--- DATA EXCERPT ---

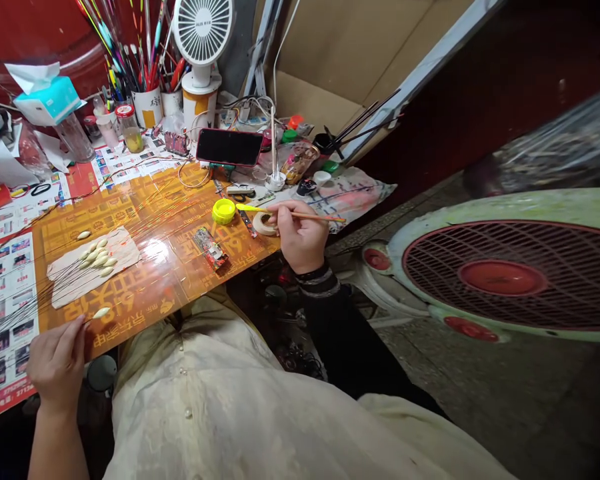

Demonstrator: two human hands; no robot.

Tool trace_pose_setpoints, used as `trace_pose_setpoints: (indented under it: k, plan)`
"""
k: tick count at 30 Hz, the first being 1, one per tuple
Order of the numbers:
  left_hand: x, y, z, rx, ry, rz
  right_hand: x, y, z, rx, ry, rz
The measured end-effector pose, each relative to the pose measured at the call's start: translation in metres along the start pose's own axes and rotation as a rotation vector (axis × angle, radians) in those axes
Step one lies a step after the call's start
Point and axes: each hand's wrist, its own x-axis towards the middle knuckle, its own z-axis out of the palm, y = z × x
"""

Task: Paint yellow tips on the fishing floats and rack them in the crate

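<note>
We find the right hand [300,237] closed in a narrow pinch on a thin wooden paintbrush [313,217], its yellow-coated tip pointing across a pale roll of tape [264,224] toward a round yellow lid [223,211]. The left hand [57,363] holds a narrow pinch on a thin dark wire [90,319] carrying a cream spindle-shaped body [101,313], just above the edge of a glossy orange printed tabletop [180,267]. Further cream spindle-shaped pieces on wires [97,257] lie on a creased beige paper sheet [123,250], well left of the paintbrush. A smartphone in a red case [229,147] rests beyond.
</note>
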Motion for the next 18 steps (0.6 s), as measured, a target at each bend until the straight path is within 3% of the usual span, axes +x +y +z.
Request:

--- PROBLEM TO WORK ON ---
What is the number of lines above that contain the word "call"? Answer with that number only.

--- TASK OUTPUT ---
2